→ Work item:
The whole listing, exactly as given: write it out, leaving out each image.
--------------------------------------------------
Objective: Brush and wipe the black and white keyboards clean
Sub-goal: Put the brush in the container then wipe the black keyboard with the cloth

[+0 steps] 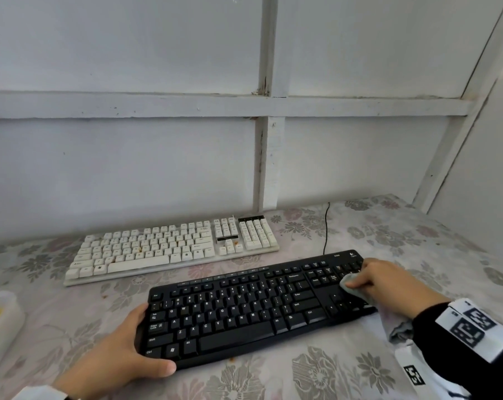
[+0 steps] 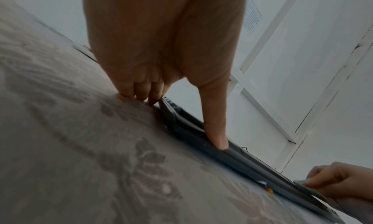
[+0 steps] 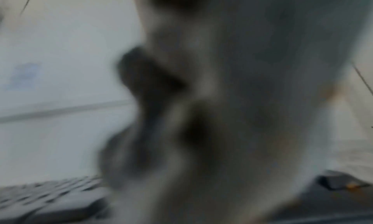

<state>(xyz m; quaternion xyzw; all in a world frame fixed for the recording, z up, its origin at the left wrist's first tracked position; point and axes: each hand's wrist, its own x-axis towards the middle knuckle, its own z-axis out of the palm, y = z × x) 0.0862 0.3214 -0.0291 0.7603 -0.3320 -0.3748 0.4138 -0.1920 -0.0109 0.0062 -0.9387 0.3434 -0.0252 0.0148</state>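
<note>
Right grip (image 1: 381,280) pinching grey cloth (image 1: 349,283) on black keyboard (image 1: 244,310); left grip (image 1: 123,349) clasping its corner.

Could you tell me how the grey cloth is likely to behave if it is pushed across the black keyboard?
The grey cloth probably flexes: it bunches under the right hand. Its trailing tail suggests it may snag keys.

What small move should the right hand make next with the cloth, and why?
Probably sweep the cloth leftward along the black keyboard. The right hand presses it on the far-right keys only, and the left hand steadies the opposite end.
</note>
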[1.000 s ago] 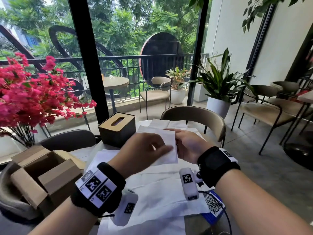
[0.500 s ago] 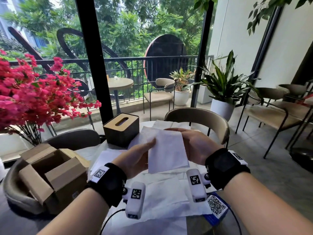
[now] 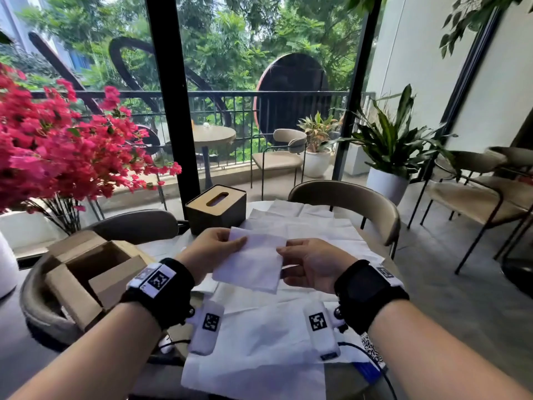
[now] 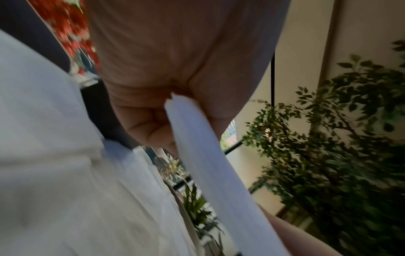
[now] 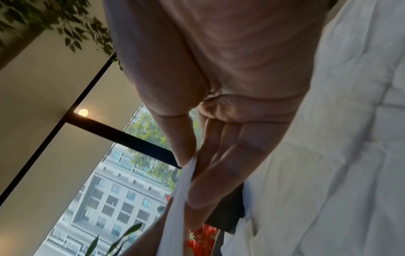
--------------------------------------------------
→ Solution to this problem:
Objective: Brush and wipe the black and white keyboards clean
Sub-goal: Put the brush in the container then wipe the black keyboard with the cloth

[+0 steps] 
[+0 steps] 
[+0 steps] 

<state>(xyz m; quaternion xyzw; all in a world frame fixed for the recording, z up, its origin at the left wrist's first tracked position; point and axes: each hand's wrist, its own x-axis towards the middle knuckle, its own z-axis out of the palm, y = z × x) 0.0862 0.3214 -0.0291 0.7603 -0.3320 -0.3748 0.4138 -0.1920 -0.0109 0.0062 -0.9387 0.3434 -0.0252 0.0148</state>
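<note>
Right grip (image 1: 381,280) pinching grey cloth (image 1: 349,283) on black keyboard (image 1: 244,310); left grip (image 1: 123,349) clasping its corner.

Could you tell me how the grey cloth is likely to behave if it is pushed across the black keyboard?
The grey cloth probably flexes: it bunches under the right hand. Its trailing tail suggests it may snag keys.

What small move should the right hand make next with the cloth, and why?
Probably sweep the cloth leftward along the black keyboard. The right hand presses it on the far-right keys only, and the left hand steadies the opposite end.
</note>
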[1.000 s ago] 
[0.500 s ago] 
[now] 
[now] 
[now] 

No other output belongs with this exercise.